Nosso sistema econômico, para gerar lucro, precisa incessantemente produzir e vender: nossas sociedades se transformaram em sociedades de consumo porque é necessário que as pessoas consumam sem cessar. Os produtos não são feitos para durar e, sim, para se tornar rapidamente ultrapassados (“obsolescência programada”), de modo que haja necessidade de comprar um novo. Tudo isso exige um consumo imenso de recursos naturais, além de gerar uma enorme quantidade de lixo, descartado num volume superior à capacidade do meio ambiente de absorvê-lo.

Em consequência, os bens naturais do planeta estão desaparecendo. Alguns dos bens não são renováveis e, em algum momento, deixarão de existir. Outros são renováveis, mas a velocidade com que estão sendo utilizados e a não sustentabilidade de seu uso não dão tempo para a regeneração. O capitalismo é suicida porque ele não consegue se manter sem destruir as condições de que a humanidade necessita para sobreviver: clima equilibrado, bens naturais disponíveis a longo prazo e segurança alimentar.

É mais do que nunca o momento de pensar em um modelo de desenvolvimento centrado nas necessidades humanas, que garanta a reprodução da natureza, evite o desperdício e não esgote os bens de que precisamos para viver. Um desenvolvimento que esteja voltado para a vida e não para a maximização do lucro. Precisamos construir uma outra concepção de desenvolvimento, centrado na satisfação das necessidades. Desenvolvimento não é sinônimo de crescimento econômico, como afirma a teoria econômica dominante, difundida pela grande mídia, desenvolvimento não é sinônimo de “produtivismo-consumismo”. Desenvolvimento é desdobrar as potencialidades existentes nas pessoas e na sociedade para que tenham vida e possam viver bem.

Essencialmente, são os seguintes os desafios conceituais que lançam um paradigma tão diferente daquele que predomina hoje: um é o de redefinir o desenvolvimento como um processo de desdobrar conscientemente os potenciais inerentes a cada um e a todos os seres humanos, indivíduo, família, comunidade, nação, assim como a espécie humana. Desenvolvimento humano integral, e não apenas desenvolvimento material. Converter o desenvolvimento econômico num meio – não mais num fim – para servir ao desenvolvimento humano e social, para que este se torne realmente possível e sustentável. Distinguir desenvolvimento de crescimento, rejeitando a febre consumista e produtivista, e “tomar o poder” de definir nossas próprias necessidades e desejos. Limitar conscientemente a demanda e o consumo de bens materiais. Restabelecer uma relação harmônica e amorosa com as florestas, os mares e rios, os solos, a atmosfera, a mãe Terra, pois é dela de quem tiramos nosso sustento, nutrição e vida (Marcos Arruda, Tornar real o possível, Petrópolis, Vozes, 2006: 216).

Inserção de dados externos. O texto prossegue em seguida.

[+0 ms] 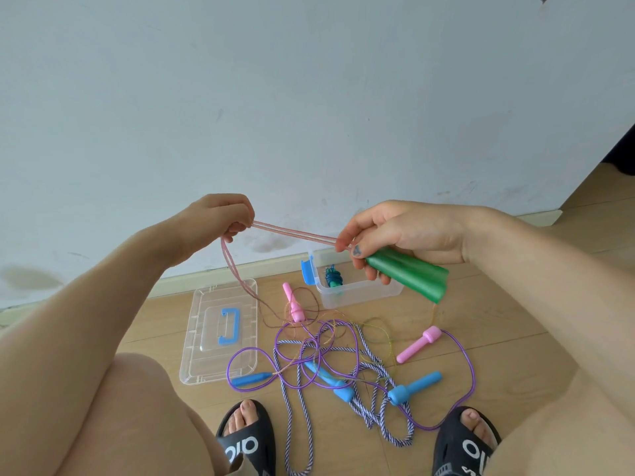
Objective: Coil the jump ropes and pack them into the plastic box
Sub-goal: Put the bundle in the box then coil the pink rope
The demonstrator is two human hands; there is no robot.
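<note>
My right hand [398, 231] grips two green handles [412, 274] side by side, above the clear plastic box [360, 297]. A doubled translucent pink cord [292, 232] runs taut from them to my left hand [213, 221], which pinches it, and then hangs down in a loop to the floor. Inside the box lies a coiled dark teal rope [333, 278]. On the floor lies a tangle of ropes: a purple cord with pink handles [417, 345], a striped rope with blue handles [414, 388], and a thin multicoloured cord with a blue handle [251, 378].
The box's clear lid [220, 333] with a blue carry handle lies flat on the wooden floor, left of the box. A pale wall with a skirting board stands close behind. My feet in black slides [245, 438] flank the tangle at the bottom.
</note>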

É a preocupação do economista Joan Martínez Allier (1998). Segundo o autor – cujo ponto de partida é o pensamento de Georgescu Roegen –, economia ecológica “é uma economia que usa os recursos renováveis (...) com um ritmo que não exceda sua taxa de renovação, e que usa os recursos esgotáveis (...) com um ritmo não superior ao de sua substituição por recursos renováveis (...)” (Da economia ecológica ao ecologismo popular, Blumenau, Ed. da FURB, 1998: 268).

Um outro autor, Lester Brown, publicou em 2001 a obra Eco-economia: construindo uma economia para a Terra e, em 2009, lançou Plano B 4.0 – Mobilização para salvar a civilização – livro que ele atualiza todo ano. São obras nas quais ele propõe outro tipo de economia: desde a mudança da matriz energética até o tipo de indústria que deveríamos ter, de agricultura, de transporte e assim por diante. No último livro, ele expõe tanto os elementos que comprovam a degradação dos bens naturais como as experiências sustentáveis que existem um pouco por toda parte e que permitiriam evitar o desastre se se tornassem políticas públicas.

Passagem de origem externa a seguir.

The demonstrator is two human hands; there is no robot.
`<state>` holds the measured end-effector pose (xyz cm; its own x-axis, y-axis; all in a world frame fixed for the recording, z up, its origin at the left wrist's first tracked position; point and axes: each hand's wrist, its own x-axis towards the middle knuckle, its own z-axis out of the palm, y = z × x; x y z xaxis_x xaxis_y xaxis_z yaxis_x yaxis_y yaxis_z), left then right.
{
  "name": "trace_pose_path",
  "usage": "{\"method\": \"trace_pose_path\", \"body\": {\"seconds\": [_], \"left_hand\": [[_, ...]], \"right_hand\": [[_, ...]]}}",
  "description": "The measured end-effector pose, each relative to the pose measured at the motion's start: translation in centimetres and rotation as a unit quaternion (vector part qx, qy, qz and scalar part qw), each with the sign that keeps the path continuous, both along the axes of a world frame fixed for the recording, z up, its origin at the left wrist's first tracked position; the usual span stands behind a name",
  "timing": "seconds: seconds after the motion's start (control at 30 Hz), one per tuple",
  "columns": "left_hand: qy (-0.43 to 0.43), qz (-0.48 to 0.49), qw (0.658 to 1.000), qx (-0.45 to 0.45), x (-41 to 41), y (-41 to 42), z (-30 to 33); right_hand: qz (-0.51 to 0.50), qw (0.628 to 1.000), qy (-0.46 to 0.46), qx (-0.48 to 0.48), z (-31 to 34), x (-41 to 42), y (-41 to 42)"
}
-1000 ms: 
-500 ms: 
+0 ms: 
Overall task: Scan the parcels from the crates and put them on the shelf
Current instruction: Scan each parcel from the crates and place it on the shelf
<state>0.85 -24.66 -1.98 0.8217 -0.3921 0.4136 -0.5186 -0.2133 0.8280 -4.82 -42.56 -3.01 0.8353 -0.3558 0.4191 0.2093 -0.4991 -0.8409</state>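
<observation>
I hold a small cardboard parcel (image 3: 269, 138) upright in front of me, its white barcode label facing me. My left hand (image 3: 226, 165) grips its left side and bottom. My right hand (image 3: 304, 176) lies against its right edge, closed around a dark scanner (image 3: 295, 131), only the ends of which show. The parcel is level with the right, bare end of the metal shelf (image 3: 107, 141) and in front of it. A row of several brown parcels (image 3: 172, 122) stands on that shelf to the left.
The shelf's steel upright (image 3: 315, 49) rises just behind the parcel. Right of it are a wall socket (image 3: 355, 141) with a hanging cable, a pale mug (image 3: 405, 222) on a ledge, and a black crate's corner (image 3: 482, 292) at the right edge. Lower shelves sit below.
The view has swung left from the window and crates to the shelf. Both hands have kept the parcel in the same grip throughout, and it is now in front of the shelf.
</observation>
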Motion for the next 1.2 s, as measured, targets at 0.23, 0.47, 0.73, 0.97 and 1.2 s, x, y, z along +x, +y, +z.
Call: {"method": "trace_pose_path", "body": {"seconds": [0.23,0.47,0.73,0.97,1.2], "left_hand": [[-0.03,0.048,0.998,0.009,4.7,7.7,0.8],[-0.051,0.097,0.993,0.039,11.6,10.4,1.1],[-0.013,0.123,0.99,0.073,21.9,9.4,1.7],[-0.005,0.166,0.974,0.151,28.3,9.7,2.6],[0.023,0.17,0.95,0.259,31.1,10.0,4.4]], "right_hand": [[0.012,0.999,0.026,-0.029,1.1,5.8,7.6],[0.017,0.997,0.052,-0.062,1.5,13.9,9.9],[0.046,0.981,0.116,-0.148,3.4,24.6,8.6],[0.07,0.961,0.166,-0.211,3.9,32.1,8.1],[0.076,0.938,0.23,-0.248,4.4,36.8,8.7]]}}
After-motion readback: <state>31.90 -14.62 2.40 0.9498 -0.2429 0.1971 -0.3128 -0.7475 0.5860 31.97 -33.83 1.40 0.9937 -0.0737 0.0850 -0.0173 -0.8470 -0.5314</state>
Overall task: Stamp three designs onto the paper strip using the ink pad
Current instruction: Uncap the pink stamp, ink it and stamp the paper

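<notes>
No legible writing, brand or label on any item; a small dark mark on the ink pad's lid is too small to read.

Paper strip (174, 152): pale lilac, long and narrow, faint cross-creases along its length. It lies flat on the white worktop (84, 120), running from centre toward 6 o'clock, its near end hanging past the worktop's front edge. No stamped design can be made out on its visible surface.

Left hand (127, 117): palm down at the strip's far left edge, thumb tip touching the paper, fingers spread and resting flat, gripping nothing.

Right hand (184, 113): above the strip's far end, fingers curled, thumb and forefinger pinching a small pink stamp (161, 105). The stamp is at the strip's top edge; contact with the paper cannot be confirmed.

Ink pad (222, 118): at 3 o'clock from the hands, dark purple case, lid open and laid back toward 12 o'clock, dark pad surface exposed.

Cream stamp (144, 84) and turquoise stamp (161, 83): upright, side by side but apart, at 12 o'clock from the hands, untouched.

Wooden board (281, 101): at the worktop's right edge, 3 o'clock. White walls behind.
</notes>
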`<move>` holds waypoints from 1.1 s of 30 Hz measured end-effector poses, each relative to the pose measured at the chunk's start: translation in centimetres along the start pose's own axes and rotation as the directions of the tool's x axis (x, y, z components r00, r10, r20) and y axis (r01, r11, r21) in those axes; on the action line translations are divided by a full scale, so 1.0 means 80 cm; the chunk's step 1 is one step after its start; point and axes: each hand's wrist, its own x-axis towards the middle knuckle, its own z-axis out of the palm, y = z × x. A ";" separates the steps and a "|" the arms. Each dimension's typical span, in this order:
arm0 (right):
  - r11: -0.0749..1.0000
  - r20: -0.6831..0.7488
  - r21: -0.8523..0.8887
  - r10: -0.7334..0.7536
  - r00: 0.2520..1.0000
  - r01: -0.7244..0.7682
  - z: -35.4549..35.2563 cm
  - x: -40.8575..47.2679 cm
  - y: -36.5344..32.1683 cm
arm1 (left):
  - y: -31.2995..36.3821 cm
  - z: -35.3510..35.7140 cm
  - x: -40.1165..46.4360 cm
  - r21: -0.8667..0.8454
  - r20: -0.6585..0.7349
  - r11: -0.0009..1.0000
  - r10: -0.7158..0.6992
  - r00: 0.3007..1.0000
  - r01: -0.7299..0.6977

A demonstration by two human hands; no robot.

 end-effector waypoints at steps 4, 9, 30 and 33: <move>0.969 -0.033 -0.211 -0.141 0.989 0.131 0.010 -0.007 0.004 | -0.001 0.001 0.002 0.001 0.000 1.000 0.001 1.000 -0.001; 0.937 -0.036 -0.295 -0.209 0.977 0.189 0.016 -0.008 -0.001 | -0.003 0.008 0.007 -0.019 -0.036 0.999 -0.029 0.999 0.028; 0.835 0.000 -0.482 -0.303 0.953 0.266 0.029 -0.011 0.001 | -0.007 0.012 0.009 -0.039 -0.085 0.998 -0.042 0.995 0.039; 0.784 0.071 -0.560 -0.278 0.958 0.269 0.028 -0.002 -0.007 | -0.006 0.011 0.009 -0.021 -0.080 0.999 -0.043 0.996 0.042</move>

Como superar o modelo produtivista-consumista

O que é necessário para conseguir os bens? Como obter aquilo de que precisamos sem destruir as condições que nos permitem viver na Terra, sem acabar com a água, os peixes, os animais, a terra cultivável, as florestas e a diversidade biológica?

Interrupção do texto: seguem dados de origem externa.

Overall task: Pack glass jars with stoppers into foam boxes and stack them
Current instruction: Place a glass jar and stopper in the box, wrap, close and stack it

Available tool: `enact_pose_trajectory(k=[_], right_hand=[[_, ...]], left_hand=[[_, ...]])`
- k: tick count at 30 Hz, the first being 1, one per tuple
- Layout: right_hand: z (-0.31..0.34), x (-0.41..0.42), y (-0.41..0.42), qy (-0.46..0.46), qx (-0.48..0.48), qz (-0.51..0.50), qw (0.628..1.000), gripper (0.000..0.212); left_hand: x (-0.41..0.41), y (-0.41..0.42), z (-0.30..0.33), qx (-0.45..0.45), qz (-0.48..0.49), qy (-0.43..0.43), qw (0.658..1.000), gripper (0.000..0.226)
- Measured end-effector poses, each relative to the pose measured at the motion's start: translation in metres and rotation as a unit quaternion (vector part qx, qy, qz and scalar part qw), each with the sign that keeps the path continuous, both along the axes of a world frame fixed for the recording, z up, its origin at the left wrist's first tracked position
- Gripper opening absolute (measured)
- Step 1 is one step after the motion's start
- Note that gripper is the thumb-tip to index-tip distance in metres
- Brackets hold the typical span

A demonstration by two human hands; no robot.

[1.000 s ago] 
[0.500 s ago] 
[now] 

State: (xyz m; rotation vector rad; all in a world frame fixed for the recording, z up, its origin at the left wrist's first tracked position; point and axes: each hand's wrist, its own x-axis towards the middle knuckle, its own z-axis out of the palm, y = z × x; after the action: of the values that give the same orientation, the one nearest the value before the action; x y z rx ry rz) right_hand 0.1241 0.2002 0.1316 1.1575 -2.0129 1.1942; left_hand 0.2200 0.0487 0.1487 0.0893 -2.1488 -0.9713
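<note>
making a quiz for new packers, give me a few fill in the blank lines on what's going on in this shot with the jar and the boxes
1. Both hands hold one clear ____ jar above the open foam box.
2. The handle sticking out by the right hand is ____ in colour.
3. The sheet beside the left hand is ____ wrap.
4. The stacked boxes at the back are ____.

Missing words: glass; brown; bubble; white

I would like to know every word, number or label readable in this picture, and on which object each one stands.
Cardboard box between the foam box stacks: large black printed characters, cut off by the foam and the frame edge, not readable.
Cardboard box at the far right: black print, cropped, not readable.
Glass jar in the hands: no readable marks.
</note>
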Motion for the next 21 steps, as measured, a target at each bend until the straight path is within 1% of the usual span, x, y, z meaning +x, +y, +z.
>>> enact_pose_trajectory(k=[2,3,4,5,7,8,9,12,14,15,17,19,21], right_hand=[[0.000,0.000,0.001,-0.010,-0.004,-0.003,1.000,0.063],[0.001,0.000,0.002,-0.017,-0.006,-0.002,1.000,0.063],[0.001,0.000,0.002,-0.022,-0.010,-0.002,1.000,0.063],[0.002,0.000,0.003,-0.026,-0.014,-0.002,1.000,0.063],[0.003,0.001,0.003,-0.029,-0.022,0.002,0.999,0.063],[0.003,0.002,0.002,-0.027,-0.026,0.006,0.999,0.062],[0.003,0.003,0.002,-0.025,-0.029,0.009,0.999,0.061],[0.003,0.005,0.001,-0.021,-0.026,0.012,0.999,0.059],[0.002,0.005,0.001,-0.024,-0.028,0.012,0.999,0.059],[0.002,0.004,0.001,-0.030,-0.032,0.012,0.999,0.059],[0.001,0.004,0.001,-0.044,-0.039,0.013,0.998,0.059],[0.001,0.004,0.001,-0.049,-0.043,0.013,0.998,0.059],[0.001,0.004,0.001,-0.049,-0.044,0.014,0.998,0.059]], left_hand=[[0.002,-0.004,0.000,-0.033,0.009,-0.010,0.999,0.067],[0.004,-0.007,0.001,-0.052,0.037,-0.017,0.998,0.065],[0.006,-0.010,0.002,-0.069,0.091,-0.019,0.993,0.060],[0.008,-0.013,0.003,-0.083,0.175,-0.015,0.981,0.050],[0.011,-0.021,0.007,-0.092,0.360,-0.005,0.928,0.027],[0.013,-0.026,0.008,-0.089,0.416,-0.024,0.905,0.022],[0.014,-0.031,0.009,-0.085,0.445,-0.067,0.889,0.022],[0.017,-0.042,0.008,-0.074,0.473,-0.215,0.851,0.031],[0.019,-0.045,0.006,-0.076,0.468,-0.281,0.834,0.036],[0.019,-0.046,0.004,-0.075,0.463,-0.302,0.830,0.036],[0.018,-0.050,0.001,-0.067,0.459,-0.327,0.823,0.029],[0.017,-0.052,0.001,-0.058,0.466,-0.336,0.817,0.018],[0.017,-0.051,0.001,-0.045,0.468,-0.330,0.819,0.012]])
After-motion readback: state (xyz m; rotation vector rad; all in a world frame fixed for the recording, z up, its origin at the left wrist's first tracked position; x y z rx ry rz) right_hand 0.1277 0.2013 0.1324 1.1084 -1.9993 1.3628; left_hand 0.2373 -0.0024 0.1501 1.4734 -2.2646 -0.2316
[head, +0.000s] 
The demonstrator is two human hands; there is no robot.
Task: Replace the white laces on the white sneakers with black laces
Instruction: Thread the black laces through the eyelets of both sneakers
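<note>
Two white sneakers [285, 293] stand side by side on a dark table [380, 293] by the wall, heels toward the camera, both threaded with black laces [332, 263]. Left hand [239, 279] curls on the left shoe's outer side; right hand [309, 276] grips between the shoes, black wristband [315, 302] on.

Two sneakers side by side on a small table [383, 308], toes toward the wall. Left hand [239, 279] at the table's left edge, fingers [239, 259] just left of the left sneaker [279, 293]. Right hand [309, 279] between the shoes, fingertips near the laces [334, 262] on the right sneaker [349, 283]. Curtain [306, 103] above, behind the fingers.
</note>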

Precisamos mudar a matriz energética: precisamos fazer a transição da energia baseada em combustíveis fósseis e da nuclear para energias renováveis. Temos estudos mostrando a viabilidade técnica de obter toda a energia de que necessitamos via energia solar, eólica, oceânica, geotérmica e outras. No Brasil, não precisamos de novas usinas hidrelétricas para gerar energia. Temos um nível de irradiação solar muito maior do que a grande maioria dos países: a energia solar dispensaria inteiramente estas obras. E, contrariamente ao que se diz, não seria mais cara: Jeremy Rifkin mostra que, entre 2002 e 2008, os subsídios federais nos EUA para a indústria de combustíveis fósseis totalizaram mais de 72 bilhões de dólares; para as energias renováveis foram inferiores a 27 bilhões. Para ele, temos de passar para a energia elétrica produzida de modo descentralizado, de fontes locais. Rifkin mostra que todas as edificações residenciais, comerciais e públicas podem transformar-se em microusinas geradoras de energia, a partir de fontes renováveis (solar, eólica e até geotérmica).

A tecnologia da internet pode ser usada para transformar a rede elétrica de todo um continente em uma rede de compartilhamento de energia que age como a internet. Quando milhões de edificações estão gerando uma pequena quantidade de energia no local, elas podem passar o excedente para uma rede e compartilhar eletricidade com seus vizinhos continentais.

Além de resolver um problema de oferta de energia, essas redes dão lugar a uma nova forma de poder, não mais hierárquico, mas distributivo, colaborativo, em rede. Não se trata apenas de substituir a centralização dos fósseis, da energia nuclear e das grandes hidrelétricas por gigantescas unidades solares ou eólicas. O mais importante é promover a oferta desconcentrada e partilhada de energia (Ricardo Abramovay, O Poder é Partilhado na Revolução do Século XXI. Jornal Valor Econômico, 23/01/2012).

Se continuarmos com o modelo atual de desenvolvimento – supostamente inevitável, inexorável, irreversível –, destruiremos as condições que nos permitem viver: a floresta amazônica, responsável pelas nossas chuvas, o cerrado, fonte de nossos rios e, portanto, essenciais para nossas águas.

É possível mudar, é possível construir outra sociedade, outra economia e, se agirmos com urgência, conseguiremos reverter o processo.